Historische Kampfkünste in Europa

Historical martial arts in EuropeWährend man die asiatischen “Martial Arts” heute in fast jedem Fitnessstudio in Deutschland lernen kann, ist vom Ruhm der deutschen Fechtschule wenig übrig geblieben. Dabei hatten sich in Europa zwischen dem 13. Jahrhundert und dem 17. Jahrhundert durchaus eigenen Kampfstiele entwickelt, die immerhin fast 400 Jahre tonangebend waren.

Im Mittelpunkt stand dabei das Fechten. Schon um 1300 herum wurden von so genannten Fecht- oder Schirmmeistern Bücher herausgegeben, die als Lehrmaterial für Fechtschulen dienten. Hierbei wurden aber auch Techniken gelernt, die der mittelalterliche Soldat im Felde nutzen konnte. So standen Lanzenstechen, Schwertkampf, Kampf mit dem kurzen Schwert und dem Messer sowie Ringen auf dem Programm.

Wir wissen heute nur aus einigen überlieferten Büchern, wie man im Mittelalter gekämpft hat. Bilder geben zumindest Aufschluss über Grundstellungen im Kampf und über Fechtabfolgen. Allerdings hatte das Fechten damals wenig mit dem zu tun, was wir heute aus olympischen Wettbewerben kennen. Das heutige Fechten hat seine Ursprünge in Italien und Frankreich.

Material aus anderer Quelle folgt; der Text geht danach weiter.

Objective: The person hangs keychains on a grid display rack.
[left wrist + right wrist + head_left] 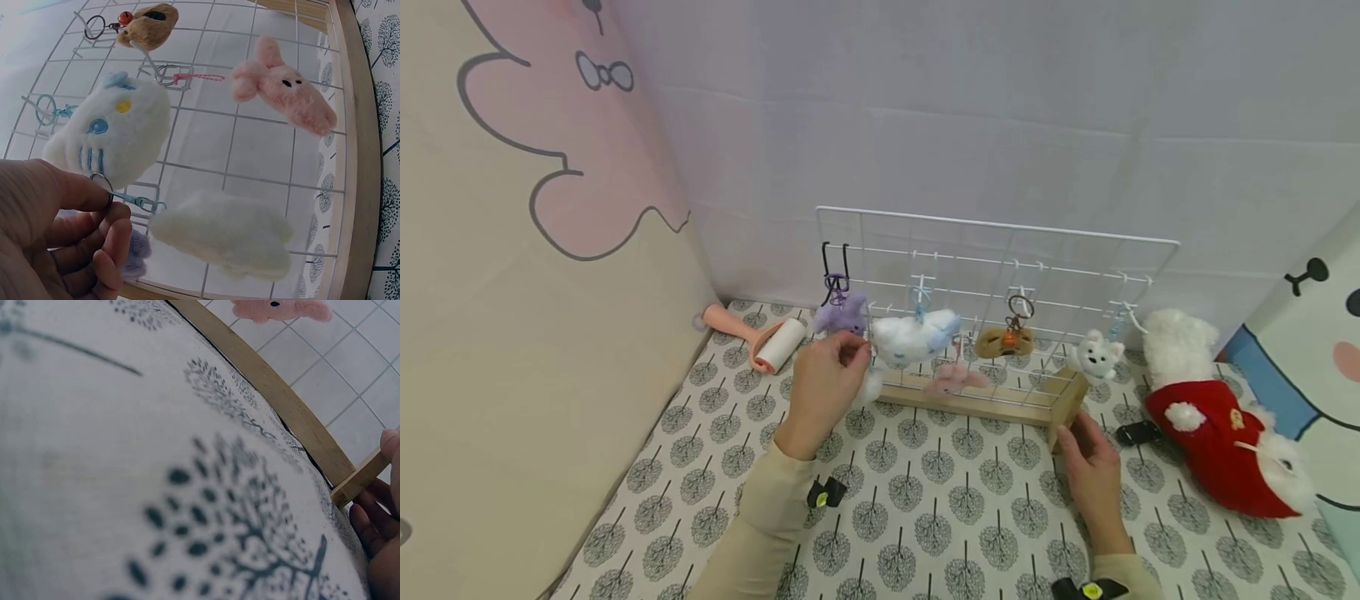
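Note:
My left hand (pixel 829 379) pinches a metal key ring (pixel 102 181) between thumb and index finger, at the left part of a white wire grid rack (pixel 996 223). From that ring a light-blue strap leads to a white plush keychain (pixel 219 234), which hangs low before the grid. Close by hang a white-and-blue plush (pixel 917 335) and a purple plush (pixel 842 314), partly covered by my fingers. At the rack's right end, my right hand (pixel 1092 475) grips the wooden foot (pixel 359 481), thumb on one side and fingers on the other.
A brown plush (pixel 1004 342), a pink plush (pixel 955 379) and a small white dog plush (pixel 1097 356) hang farther right. A lint roller (pixel 781 344) lies left of the rack. On the right lies a large white plush in red clothing (pixel 1210 433), near a small black object (pixel 1138 433).

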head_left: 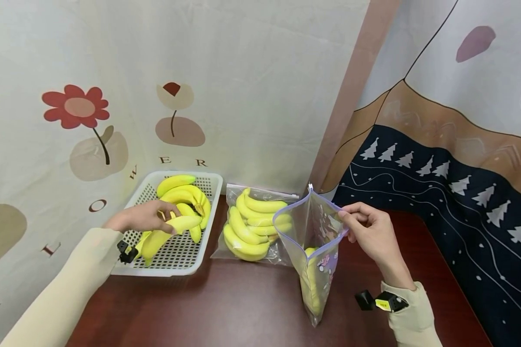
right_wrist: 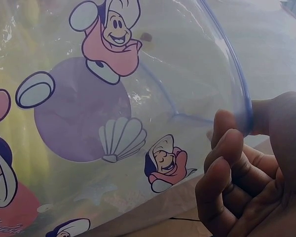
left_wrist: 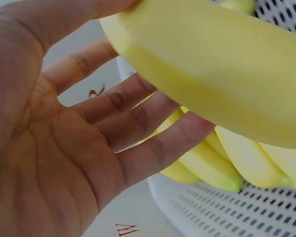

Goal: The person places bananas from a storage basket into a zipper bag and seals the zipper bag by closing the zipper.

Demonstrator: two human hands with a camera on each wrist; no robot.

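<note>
My left hand (head_left: 145,216) holds a yellow banana (left_wrist: 212,64) between thumb and fingers, above a white perforated basket (head_left: 184,265). More bananas (head_left: 180,196) lie in the basket under and beyond that hand. On the right, my right hand (head_left: 371,231) pinches the purple rim of a clear zip bag (head_left: 327,270) between thumb and fingers. The bag stands with its mouth wide apart and a banana (head_left: 311,284) inside; its lower end is near the table. In the right wrist view, cartoon figures and a shell (right_wrist: 122,140) are printed on the bag.
A flat clear zip bag (head_left: 280,255) filled with several bananas lies between the basket and the standing bag. The dark red-brown table (head_left: 226,308) meets a printed cloth (head_left: 260,96) at the back. A dark tree-patterned cloth (head_left: 438,202) hangs along the right side.
</note>
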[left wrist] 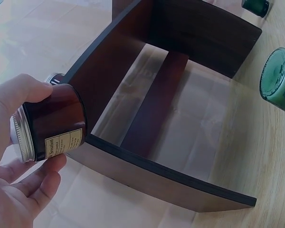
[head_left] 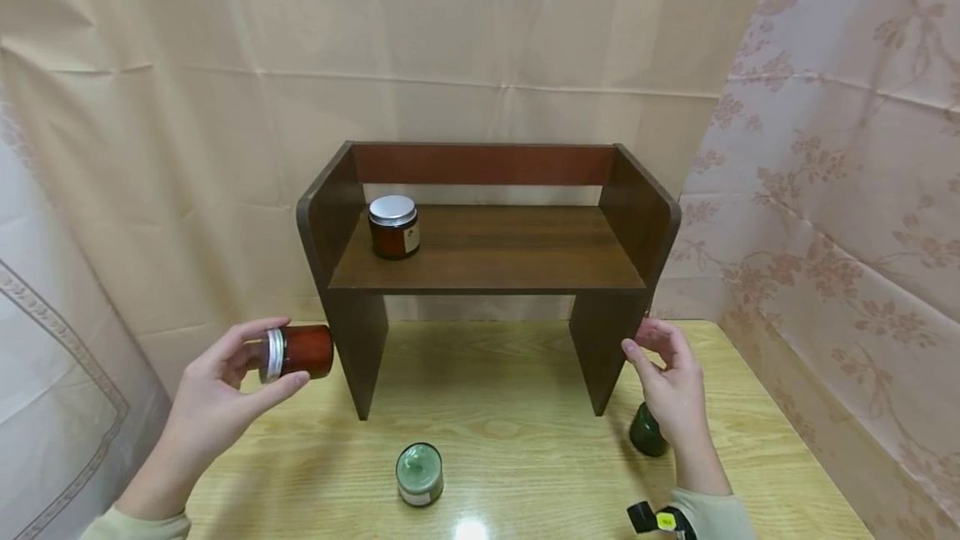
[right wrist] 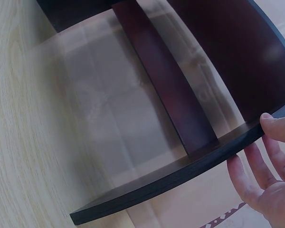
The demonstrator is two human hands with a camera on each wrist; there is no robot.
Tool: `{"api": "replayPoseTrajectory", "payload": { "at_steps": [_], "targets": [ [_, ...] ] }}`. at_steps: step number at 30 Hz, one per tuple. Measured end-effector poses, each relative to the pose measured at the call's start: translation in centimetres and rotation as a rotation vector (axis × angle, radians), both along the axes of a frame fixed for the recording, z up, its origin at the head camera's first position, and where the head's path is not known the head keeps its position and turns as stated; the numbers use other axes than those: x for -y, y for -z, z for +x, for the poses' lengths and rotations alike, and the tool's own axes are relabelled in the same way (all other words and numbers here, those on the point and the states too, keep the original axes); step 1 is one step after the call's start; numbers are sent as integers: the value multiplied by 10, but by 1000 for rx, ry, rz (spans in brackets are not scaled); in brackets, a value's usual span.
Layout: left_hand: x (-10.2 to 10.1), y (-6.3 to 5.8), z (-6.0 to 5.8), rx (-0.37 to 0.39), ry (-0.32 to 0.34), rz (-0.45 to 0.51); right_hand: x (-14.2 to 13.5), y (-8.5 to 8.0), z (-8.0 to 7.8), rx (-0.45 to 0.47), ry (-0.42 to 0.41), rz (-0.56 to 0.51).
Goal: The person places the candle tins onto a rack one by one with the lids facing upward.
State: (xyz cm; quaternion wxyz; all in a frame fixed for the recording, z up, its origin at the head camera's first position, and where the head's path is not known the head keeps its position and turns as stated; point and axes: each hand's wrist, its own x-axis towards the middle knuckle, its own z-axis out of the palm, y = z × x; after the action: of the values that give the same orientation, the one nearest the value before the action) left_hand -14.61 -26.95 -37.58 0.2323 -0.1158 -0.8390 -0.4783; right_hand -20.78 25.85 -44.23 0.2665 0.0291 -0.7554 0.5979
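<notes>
The left hand [head_left: 217, 397] is closed around an amber jar [head_left: 309, 351], which it keeps off the table, lying sideways in the air, with its silver lid [head_left: 276, 354] toward the palm and its base just beside the left side panel [head_left: 358, 357]. If base and panel touch, I cannot tell. The right hand [head_left: 672, 382] pinches the front edge of the right side panel [head_left: 607, 357], the thumb on one side and the fingers on the other.

In my judgement the work is partly done: a second amber jar [head_left: 393, 232] stands upright on the shelf board [head_left: 502, 257], at its left end, while the one in the hand is not placed yet. Two green jars are on the table [head_left: 525, 473] — a pale green jar [head_left: 419, 474] in front of the shelf and a dark green jar [head_left: 647, 432], partly hidden by the right hand.

The amber glass is smooth and cylindrical; the lid has a ribbed metal rim, and the label [left wrist: 63, 144] is cream paper. The panels are dark brown with wood look and rounded upper corners. The table shows a pale yellow grain — behind hang a creased beige curtain [head_left: 525, 40] and a floral cloth [head_left: 862, 190].
</notes>
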Motion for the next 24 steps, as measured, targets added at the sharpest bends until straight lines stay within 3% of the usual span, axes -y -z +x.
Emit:
{"api": "replayPoseTrajectory", "payload": {
  "at_steps": [10,24],
  "targets": [
    [-4,-1,-2,-45,33,43,0,-1,1,5,-4,4],
    [-8,-5,-2,-73,7,24,1,-1,1,-3,0,10]
  ]
}}
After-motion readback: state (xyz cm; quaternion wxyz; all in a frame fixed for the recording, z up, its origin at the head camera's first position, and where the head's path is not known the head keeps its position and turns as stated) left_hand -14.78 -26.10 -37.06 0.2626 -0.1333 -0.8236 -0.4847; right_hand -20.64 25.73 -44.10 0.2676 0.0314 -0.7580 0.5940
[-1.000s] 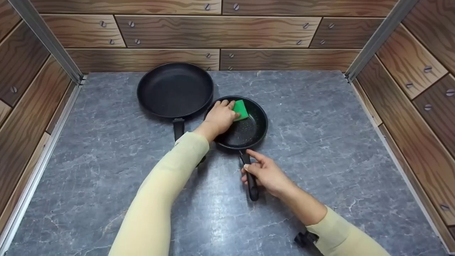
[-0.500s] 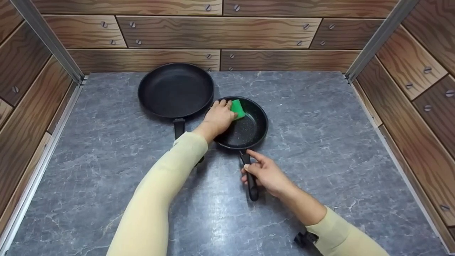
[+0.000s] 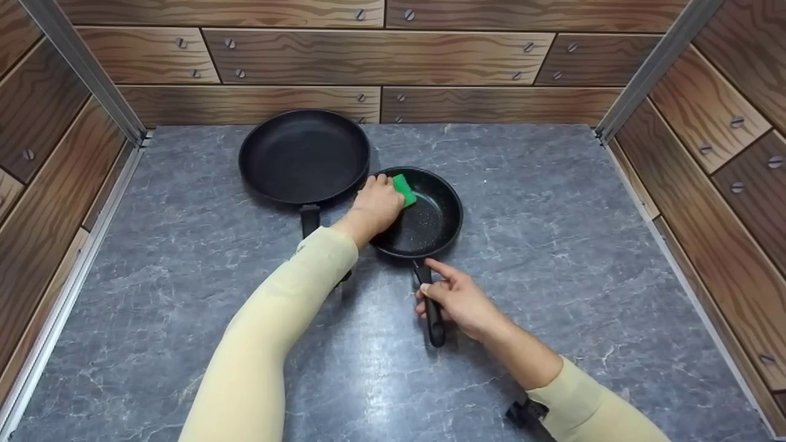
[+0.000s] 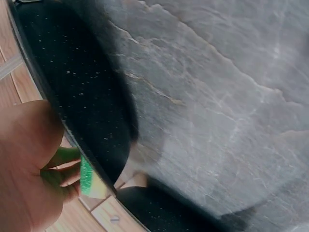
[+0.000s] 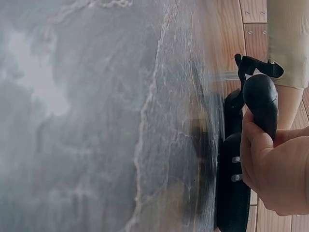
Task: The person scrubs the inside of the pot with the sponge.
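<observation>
My left hand (image 3: pixel 379 204) reaches into the smaller black speckled frying pan (image 3: pixel 430 230) and grips a green sponge (image 3: pixel 404 190) against its upper left inside. In the left wrist view, the sponge (image 4: pixel 87 178) shows a green face and a yellowish side beyond the pan rim, and the fingers bend around it. My right hand (image 3: pixel 460 301) holds the smaller pan's black handle (image 3: pixel 435 325), thumb on top and index finger stretched toward the pan. The right wrist view has this handle (image 5: pixel 260 99) end-on in the fingers.
A larger black frying pan (image 3: pixel 304 156) lies behind and left, close against the smaller one, its handle (image 3: pixel 310 221) partly hidden under the left forearm. Wood-patterned walls (image 3: pixel 381 56) border the grey marbled table (image 3: pixel 552 245) at the back and both sides.
The left hand has slid the sponge a short way left inside the smaller pan. The fingers look more bent than before. The right hand and both pans stay nearly still.
</observation>
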Demonstrator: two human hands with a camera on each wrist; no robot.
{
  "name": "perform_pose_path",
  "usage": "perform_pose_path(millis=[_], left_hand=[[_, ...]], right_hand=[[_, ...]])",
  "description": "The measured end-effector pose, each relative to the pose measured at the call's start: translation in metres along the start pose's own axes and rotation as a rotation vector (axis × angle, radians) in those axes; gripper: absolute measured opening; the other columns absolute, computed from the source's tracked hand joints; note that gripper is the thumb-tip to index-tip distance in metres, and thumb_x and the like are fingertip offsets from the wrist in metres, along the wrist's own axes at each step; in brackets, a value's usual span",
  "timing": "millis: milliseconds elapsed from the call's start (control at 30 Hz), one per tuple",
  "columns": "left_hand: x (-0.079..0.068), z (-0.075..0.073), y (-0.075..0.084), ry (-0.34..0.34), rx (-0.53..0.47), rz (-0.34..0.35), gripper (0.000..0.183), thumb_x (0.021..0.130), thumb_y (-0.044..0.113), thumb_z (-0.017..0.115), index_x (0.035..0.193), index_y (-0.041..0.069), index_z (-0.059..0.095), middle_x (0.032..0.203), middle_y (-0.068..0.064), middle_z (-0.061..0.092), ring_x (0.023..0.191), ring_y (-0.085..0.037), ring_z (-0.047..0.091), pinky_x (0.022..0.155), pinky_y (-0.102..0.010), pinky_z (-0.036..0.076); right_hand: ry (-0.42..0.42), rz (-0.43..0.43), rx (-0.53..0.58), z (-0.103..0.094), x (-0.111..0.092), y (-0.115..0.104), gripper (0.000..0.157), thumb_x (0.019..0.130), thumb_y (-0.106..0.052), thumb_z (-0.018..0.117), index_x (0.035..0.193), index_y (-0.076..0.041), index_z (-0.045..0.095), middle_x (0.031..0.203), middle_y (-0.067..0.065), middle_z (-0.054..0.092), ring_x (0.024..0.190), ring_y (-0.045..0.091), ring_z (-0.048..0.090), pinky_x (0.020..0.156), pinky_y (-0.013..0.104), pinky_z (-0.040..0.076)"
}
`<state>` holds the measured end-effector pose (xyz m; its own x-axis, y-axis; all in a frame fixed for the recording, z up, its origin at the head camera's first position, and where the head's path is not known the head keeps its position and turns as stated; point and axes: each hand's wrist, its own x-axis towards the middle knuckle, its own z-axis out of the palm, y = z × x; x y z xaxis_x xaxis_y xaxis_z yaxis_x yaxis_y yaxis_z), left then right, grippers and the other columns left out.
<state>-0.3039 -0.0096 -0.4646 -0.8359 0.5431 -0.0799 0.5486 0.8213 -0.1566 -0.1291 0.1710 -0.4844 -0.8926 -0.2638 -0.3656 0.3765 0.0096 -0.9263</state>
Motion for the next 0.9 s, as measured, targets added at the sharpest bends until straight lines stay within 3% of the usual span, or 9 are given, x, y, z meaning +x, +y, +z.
perform_pose_path(millis=[367, 900], left_hand=[[-0.003, -0.005, 0.004, -0.063, -0.003, -0.028, 0.033, 0.111, 0.012, 0.048, 0.124, 0.011, 0.078, 0.128, -0.017, 0.071, 0.119, -0.040, 0.057, 0.105, -0.052, 0.045], [-0.017, -0.020, 0.003, -0.181, -0.042, 0.024, 0.029, 0.106, 0.012, 0.059, 0.132, 0.007, 0.072, 0.136, -0.017, 0.067, 0.122, -0.043, 0.059, 0.107, -0.054, 0.047]], right_hand=[[0.006, -0.002, 0.006, 0.001, 0.002, -0.001, 0.072, 0.104, 0.001, 0.055, 0.167, 0.003, 0.020, 0.101, 0.021, 0.070, 0.076, 0.018, 0.072, 0.075, 0.036, 0.064], [-0.002, 0.005, -0.010, 0.001, 0.001, 0.000, 0.072, 0.105, 0.000, 0.055, 0.167, 0.003, 0.019, 0.100, 0.019, 0.070, 0.075, 0.017, 0.072, 0.075, 0.037, 0.064]])
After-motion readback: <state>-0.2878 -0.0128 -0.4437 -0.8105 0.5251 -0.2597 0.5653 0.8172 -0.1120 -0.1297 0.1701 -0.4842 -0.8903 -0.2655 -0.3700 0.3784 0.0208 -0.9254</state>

Übrigens hat kein geringerer als der große Albrecht Dürer ebenfalls ein Fechtbuch herausgegeben, oder zumindest ein Manuskript verfasst. Es sind 200 Pergamentzeichnungen von Fechtern überliefert, es ist aber unklar, ob dies eine Auftragsarbeit war oder ein eigenes Buch werden sollte.

Eines der Standardwerke stammt von Johannes Lecküchner und hat den Titel ” Das ist herr hannsen Lecküchner von Nurenberg künst vnd zedel ym messer”, was soviel bedeutet wie “Das ist das Buch von Herrn Hans von Lecküchner aus Nürnberg über die Kunst des Schwerts und Messers”. In 400 Abbildungen und ausführlichen Textbeispiel werden Techniken wie der Zornhau, der Geferhau oder das Überlaufen erläutert. Fabian von Auerswald verfasste hingegen ein berühmtes Ringbuch “Ringkunst: fünff und achtzig stücke”. Auch hier wird in detaillierten Zeichnungen gezeigt, welche Ringergriffe es gibt und wie man sich den Gegner zurechtstellen muss. Leider sind die meisten dieser Techniken in Vergessenheit geraten und durch andere Schulen ersetzt worden. Einige Fecht- und Ringnostalgiker versuchen dennoch immer wieder einige Techniken zu rekonstruieren.